About this exercise ▸
Would you go through the records below and copy each line with the string "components"?
== == ==
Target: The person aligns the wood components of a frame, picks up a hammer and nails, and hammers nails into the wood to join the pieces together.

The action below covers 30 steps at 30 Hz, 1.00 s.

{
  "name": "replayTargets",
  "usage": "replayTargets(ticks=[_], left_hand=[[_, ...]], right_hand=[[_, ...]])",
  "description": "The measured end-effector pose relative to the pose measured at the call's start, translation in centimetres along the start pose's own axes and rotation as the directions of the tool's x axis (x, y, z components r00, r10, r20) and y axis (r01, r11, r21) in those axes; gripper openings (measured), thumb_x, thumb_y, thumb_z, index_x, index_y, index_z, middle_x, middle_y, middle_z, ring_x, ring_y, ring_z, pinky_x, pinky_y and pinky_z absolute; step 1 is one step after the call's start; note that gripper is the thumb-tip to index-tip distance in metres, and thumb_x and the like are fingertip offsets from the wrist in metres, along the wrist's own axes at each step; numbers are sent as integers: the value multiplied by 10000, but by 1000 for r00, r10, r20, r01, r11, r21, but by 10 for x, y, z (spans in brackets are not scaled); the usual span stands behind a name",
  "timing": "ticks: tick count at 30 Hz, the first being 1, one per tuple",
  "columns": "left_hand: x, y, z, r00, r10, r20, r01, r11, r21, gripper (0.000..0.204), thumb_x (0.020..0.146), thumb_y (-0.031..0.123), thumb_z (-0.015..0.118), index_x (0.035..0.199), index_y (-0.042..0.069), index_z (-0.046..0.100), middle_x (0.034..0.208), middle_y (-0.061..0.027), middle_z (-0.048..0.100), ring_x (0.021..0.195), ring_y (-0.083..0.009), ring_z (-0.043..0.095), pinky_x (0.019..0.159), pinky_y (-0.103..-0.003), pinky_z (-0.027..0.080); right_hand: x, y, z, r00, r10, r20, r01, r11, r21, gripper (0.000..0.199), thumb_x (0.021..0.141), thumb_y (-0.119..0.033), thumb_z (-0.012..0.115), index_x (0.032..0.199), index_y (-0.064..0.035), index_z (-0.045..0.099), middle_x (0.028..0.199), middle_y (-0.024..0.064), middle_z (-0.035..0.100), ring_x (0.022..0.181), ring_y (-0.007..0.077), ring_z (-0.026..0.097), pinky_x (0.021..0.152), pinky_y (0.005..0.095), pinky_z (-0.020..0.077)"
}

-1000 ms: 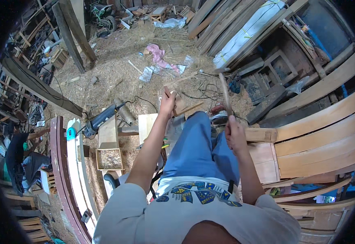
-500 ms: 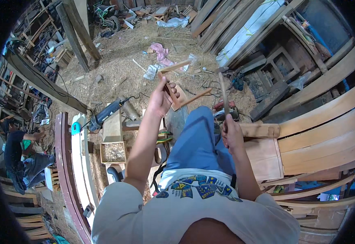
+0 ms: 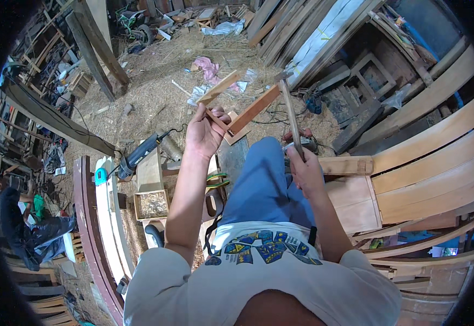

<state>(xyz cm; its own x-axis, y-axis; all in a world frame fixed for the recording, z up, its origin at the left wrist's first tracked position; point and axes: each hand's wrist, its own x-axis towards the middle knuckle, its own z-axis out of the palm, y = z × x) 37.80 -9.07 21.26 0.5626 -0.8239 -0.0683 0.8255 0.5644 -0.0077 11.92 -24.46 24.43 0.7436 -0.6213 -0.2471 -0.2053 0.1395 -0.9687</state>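
My left hand (image 3: 204, 133) is closed around one side of a three-sided wooden frame (image 3: 254, 110), held up in front of my left knee. Its two longer boards point away from me. In my right hand (image 3: 306, 173) is a hammer (image 3: 291, 117), gripped low on its long wooden handle. The dark hammer head lies close to the far end of the frame's right board; whether they touch I cannot tell. A light wooden piece below the frame is mostly hidden behind it.
At the left, a blue power tool (image 3: 139, 156) lies by a small wooden box (image 3: 152, 204) of shavings. A red tool (image 3: 300, 136) rests beyond my right knee. Curved slatted wood (image 3: 432, 190) stands at the right. Another person (image 3: 25, 217) sits far left.
The wooden frame has turned in my left hand, so its right board now shows its broad face. The hammer has tilted left, bringing its head near that board's end.
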Motion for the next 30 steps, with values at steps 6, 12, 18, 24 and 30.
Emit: replayTargets(ticks=[6, 12, 18, 24, 30], left_hand=[[-10, -13, 12, 999, -21, 46, 20, 999, 35, 339, 1127, 369, 409, 997, 62, 469, 868, -72, 489, 813, -188, 508, 794, -358, 468], [-19, -20, 22, 997, -21, 68, 17, 999, 50, 329, 1123, 372, 427, 1051, 53, 463, 898, -92, 513, 825, -215, 529, 807, -381, 492], [-32, -34, 48, 982, 175, -65, -155, 957, 247, 348, 1122, 394, 388, 1120, 62, 490, 938, -91, 540, 841, -223, 556, 822, -399, 491], [-36, -31, 41, 970, 242, 23, -231, 888, 397, 383, 1119, 451, 332, 1063, 115, 507, 924, -78, 550, 807, -227, 555, 792, -396, 481], [-36, -35, 49, 954, 299, 9, -264, 826, 498, 374, 1117, 434, 337, 1038, 114, 514, 891, -55, 520, 774, -205, 541, 754, -394, 448]], right_hand=[[18, -15, 19, 981, -190, -39, 185, 977, -106, 229, 998, -254, 711, 1042, -31, 684, 662, -76, 530, 553, 20, 445, 490, 224, 350], [24, -43, 45, 961, -249, -121, 271, 938, 219, 380, 983, -204, 727, 1253, 31, 601, 626, -75, 524, 446, 23, 408, 400, 239, 313], [30, -49, 46, 959, -260, -114, 280, 928, 246, 377, 981, -182, 729, 1249, 41, 584, 592, -69, 505, 392, 26, 380, 360, 245, 278], [18, -44, 43, 974, -191, -125, 211, 961, 179, 270, 977, -138, 709, 1185, 12, 623, 591, -71, 505, 384, 40, 382, 359, 246, 265], [14, -29, 28, 973, -173, -154, 193, 973, 128, 207, 965, -179, 704, 1097, -26, 657, 605, -71, 515, 413, 40, 396, 382, 243, 282]])
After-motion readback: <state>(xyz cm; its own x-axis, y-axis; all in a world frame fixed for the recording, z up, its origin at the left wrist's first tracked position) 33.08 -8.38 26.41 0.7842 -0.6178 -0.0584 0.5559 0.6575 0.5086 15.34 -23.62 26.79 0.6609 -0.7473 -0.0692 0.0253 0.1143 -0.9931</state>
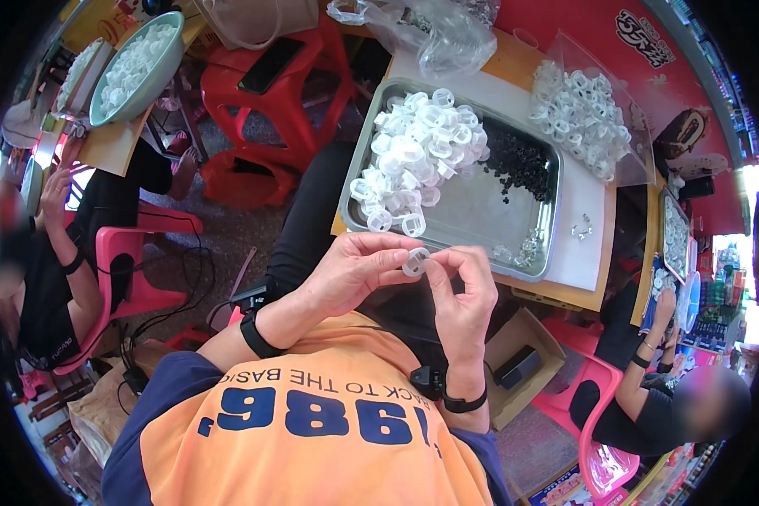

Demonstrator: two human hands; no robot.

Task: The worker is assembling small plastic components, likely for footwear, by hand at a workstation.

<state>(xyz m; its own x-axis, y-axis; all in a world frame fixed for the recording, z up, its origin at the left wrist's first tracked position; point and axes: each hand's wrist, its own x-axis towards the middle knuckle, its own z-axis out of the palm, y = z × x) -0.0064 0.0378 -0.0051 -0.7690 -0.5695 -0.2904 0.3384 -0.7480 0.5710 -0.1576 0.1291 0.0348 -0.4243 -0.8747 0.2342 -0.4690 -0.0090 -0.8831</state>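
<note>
Between my two hands, in front of the tray's near edge, is a small round translucent white plastic part (415,261). My left hand (364,263) pinches it from the left with thumb and fingers. The fingertips of my right hand (459,282) press together at its right side; whether a smaller piece sits in them is hidden. Just beyond lies a metal tray (489,221) holding a heap of similar white parts (417,152), a pile of tiny black pieces (516,162) and some small shiny metal pieces (527,251).
A clear bag of white parts (580,114) lies right of the tray, a crumpled plastic bag (451,42) behind it. Red stools (270,93) stand left, one bearing a phone (271,66). An open cardboard box (527,371) sits lower right. People work at both sides.
</note>
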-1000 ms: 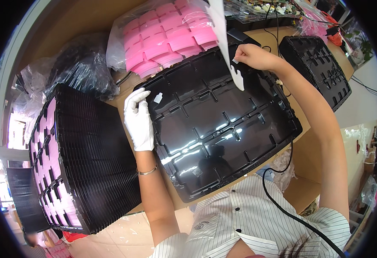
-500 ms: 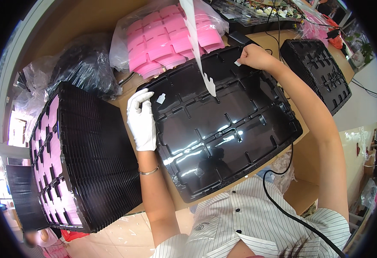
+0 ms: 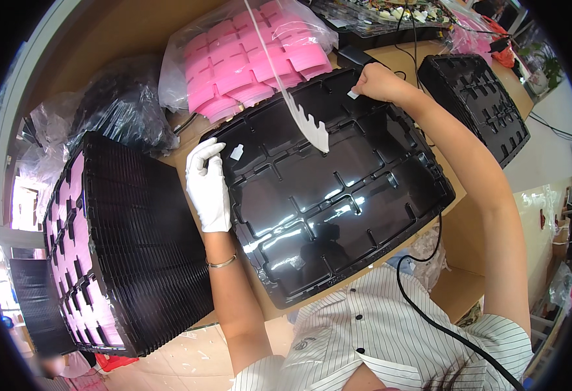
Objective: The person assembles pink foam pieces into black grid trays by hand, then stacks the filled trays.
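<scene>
A shiny black plastic tray (image 3: 279, 189) with moulded ridges lies tilted in front of me. My left hand (image 3: 208, 189), in a white glove, grips the tray's left edge with curled fingers. Beside its fingertips a small white sticker (image 3: 236, 152) rests on the tray. My bare right hand (image 3: 378, 83) is pinched on another small white sticker (image 3: 352, 94), at the tray's far right corner. Over the tray hangs a thin white strip (image 3: 315, 135) with a jagged lower end.
A tall stack of black trays with pink inserts (image 3: 142, 241) stands at the left. Bagged pink sheets (image 3: 247, 58) and crumpled dark plastic (image 3: 123, 104) lie behind. Another black tray stack (image 3: 475, 107) sits at the far right. A black cable (image 3: 423, 313) runs past my shirt.
The hanging strip has swung and turned, showing its toothed end more broadly. The tray and both hands appear slightly shifted left in view. Both hands keep their holds.
</scene>
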Motion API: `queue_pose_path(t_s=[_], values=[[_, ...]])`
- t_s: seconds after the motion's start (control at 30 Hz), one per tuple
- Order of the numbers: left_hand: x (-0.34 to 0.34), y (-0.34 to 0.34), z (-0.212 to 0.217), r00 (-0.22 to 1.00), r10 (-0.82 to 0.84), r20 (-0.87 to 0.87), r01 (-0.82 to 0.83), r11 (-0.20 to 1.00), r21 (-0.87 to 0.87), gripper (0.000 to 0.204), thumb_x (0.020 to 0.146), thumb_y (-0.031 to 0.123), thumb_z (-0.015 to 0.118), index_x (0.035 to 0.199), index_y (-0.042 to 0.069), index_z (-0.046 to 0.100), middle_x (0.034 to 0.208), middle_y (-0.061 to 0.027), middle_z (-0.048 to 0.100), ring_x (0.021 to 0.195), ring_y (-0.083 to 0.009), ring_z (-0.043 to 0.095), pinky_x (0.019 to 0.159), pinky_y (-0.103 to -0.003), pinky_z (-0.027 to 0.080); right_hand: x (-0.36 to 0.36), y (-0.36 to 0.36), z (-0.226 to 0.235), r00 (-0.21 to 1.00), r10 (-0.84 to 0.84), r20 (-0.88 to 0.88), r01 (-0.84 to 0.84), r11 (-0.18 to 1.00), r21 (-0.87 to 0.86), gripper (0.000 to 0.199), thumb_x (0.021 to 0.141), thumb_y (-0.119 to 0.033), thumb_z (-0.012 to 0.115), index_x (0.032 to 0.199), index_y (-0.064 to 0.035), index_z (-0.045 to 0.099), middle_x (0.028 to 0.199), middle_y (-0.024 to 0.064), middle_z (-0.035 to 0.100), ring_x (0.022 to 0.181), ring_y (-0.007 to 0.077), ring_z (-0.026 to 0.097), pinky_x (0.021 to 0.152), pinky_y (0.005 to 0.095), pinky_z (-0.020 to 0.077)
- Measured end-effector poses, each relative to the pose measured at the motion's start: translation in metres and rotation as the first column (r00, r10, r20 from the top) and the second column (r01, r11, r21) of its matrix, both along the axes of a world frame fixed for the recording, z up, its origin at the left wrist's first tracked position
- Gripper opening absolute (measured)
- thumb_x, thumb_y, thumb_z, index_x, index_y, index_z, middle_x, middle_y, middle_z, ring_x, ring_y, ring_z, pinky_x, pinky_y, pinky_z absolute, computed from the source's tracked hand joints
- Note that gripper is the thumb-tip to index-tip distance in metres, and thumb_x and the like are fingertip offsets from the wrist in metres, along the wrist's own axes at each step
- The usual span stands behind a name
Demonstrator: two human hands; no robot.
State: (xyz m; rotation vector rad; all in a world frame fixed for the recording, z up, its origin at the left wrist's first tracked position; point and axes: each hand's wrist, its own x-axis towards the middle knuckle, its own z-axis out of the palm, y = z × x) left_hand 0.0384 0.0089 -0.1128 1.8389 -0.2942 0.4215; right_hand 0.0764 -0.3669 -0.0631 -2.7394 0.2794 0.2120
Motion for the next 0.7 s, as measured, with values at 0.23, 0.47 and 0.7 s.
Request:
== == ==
Answer to this exercise ▸
Target: The person aligns the wood components of a frame, picks up a hammer and nails, and hammers nails into the wood to join the pieces together.
  "description": "The measured end-effector pose relative to the pose measured at the call's start, translation in centimetres along the start pose's own axes and rotation as the directions of the tool's x axis (x, y, z components r00, r10, r20) and y axis (r01, r11, r21) in those axes; gripper openings (measured), thumb_x, thumb_y, thumb_z, index_x, index_y, index_z, middle_x, middle_y, middle_z, ring_x, ring_y, ring_z, pinky_x, pinky_y and pinky_z absolute; step 1 is one step after the call's start; note that gripper is the thumb-tip to index-tip distance in metres, and thumb_x and the like are fingertip offsets from the wrist in metres, along the wrist's own axes at each step; numbers are sent as integers: the value multiplied by 10000, but by 1000 for r00, r10, r20, r01, r11, r21, but by 10 for x, y, z (spans in brackets are not scaled); the usual span stands behind a name",
Task: The worker is assembling small plastic components, likely for footwear, by hand at a workstation.

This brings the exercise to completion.